- Aim of the task -
In the material below, the lines from the one containing "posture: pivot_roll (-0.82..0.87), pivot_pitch" through the one containing "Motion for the" are to be given again exactly, ends included, and no others.

Top of Supplied material

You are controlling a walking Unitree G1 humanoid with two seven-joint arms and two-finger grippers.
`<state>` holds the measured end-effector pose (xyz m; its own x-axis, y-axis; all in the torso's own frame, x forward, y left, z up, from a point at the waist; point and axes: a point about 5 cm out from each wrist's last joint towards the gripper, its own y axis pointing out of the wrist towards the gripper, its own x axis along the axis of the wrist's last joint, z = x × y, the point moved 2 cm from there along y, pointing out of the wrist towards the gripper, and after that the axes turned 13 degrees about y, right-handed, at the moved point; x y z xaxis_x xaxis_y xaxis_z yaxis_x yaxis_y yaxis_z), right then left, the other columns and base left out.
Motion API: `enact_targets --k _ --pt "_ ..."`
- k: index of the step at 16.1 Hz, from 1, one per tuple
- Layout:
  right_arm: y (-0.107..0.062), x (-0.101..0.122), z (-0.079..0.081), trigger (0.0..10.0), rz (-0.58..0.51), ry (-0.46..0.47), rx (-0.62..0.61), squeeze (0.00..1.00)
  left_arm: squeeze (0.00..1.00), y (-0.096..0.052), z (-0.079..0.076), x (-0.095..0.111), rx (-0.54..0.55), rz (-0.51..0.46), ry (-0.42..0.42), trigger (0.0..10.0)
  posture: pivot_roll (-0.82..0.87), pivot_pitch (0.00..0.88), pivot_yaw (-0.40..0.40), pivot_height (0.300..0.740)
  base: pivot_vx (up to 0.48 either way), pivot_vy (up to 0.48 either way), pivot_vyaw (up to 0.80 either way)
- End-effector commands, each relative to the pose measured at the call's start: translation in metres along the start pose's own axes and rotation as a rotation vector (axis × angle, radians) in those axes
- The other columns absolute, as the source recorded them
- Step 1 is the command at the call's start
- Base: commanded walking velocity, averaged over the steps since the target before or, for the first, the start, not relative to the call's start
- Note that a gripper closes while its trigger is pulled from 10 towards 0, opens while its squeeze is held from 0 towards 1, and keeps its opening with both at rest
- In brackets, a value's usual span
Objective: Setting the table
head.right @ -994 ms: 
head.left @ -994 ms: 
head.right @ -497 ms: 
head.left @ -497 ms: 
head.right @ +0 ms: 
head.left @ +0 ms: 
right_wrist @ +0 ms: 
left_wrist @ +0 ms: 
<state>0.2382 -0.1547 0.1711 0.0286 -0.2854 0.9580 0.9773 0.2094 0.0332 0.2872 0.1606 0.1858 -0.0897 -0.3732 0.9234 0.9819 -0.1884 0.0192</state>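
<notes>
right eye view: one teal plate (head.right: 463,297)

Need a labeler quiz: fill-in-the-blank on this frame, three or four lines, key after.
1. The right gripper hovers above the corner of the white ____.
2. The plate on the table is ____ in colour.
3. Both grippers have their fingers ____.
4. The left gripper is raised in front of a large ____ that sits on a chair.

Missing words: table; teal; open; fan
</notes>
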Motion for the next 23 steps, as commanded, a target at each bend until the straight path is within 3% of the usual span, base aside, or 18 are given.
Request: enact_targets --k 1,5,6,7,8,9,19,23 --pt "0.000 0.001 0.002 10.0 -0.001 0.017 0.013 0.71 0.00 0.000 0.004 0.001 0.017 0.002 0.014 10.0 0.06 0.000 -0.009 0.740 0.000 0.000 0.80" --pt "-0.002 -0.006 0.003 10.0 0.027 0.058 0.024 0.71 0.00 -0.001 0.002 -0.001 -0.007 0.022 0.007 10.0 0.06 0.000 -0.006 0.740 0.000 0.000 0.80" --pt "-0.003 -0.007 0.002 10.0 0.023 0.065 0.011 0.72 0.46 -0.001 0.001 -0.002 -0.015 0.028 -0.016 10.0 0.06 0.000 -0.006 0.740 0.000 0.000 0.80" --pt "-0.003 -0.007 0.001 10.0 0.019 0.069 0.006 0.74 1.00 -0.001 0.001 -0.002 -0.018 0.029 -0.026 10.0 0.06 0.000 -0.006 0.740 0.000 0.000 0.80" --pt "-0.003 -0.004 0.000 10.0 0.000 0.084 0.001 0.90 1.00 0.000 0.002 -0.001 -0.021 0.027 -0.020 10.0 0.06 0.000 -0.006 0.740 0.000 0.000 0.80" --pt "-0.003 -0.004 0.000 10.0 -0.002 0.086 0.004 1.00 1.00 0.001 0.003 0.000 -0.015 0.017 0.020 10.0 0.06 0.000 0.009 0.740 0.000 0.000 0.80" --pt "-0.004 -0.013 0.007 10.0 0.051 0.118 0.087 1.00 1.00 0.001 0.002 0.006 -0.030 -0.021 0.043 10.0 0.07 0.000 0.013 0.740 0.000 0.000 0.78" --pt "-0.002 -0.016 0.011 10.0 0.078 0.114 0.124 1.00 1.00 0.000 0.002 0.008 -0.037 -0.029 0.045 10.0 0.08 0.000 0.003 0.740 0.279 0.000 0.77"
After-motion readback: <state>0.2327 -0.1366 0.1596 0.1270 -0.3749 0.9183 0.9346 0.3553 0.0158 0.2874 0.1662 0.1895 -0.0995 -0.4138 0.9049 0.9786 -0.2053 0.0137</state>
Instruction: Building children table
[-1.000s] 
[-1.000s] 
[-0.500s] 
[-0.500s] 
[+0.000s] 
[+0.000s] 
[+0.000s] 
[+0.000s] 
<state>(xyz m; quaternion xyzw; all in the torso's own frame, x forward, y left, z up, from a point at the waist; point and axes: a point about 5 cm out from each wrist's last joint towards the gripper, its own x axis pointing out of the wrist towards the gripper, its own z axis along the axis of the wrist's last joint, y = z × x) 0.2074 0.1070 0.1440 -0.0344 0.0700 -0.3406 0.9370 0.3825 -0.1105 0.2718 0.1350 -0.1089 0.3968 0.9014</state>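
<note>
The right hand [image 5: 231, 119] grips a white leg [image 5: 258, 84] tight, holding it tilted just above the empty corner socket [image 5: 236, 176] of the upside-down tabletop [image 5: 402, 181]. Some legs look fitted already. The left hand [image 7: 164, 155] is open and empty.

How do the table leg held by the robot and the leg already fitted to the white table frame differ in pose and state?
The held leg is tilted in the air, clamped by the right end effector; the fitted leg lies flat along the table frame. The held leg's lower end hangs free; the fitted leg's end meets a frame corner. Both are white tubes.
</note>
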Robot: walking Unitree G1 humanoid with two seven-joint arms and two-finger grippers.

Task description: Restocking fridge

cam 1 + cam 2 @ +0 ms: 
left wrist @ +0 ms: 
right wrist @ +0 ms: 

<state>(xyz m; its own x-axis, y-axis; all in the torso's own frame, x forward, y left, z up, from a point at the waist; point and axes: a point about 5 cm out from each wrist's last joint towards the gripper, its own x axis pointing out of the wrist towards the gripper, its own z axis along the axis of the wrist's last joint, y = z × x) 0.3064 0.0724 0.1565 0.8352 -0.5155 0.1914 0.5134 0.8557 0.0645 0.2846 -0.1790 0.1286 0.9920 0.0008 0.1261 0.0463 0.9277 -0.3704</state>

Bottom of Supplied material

- Solution for this exercise -
  posture: pivot_roll (-0.82..0.87), pivot_pitch (0.00..0.88), pivot_yaw (-0.40..0.40), pivot_height (0.300..0.740)
  base: pivot_vx (up to 0.48 either way), pivot_vy (up to 0.48 either way), pivot_vyaw (up to 0.80 either way)
- End-effector commands, each relative to the pose measured at the call's start: translation in metres along the start pose's own axes and rotation as a rotation vector (axis × angle, radians) in those axes
- The other columns absolute, as the source recorded them
- Step 1 is the command at the call's start
- Base: commanded walking velocity, averaged over the steps since the target before or, for the first, the start, not relative to the call's start
- Note that a gripper closes while its trigger is pulled from 10 towards 0, opens while its squeeze is held from 0 towards 1, and keeps its opening with both at rest
- In brackets, a value's usual span
Objective: Setting the table
head.right @ -994 ms: 
head.left @ -994 ms: 
head.right @ -497 ms: 
head.left @ -497 ms: 
head.right @ +0 ms: 
head.left @ +0 ms: 
right_wrist @ +0 ms: 
left_wrist @ +0 ms: 
<state>0.2382 -0.1547 0.1711 0.0286 -0.2854 0.9580 0.9773 0.2094 0.0332 0.2872 0.1606 0.1858 -0.0897 -0.3732 0.9234 0.9819 -0.1884 0.0192</state>
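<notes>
right eye view: one teal plate (head.right: 463,297)

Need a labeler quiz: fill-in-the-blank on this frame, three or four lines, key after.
1. The right gripper hovers above the corner of the white ____.
2. The plate on the table is ____ in colour.
3. Both grippers have their fingers ____.
4. The left gripper is raised in front of a large ____ that sits on a chair.

Missing words: table; teal; open; fan
</notes>
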Motion for the next 23 steps, as commanded, a target at each bend until the straight path is within 3% of the usual span, base aside, or 18 are given.

That completes the response to the exercise.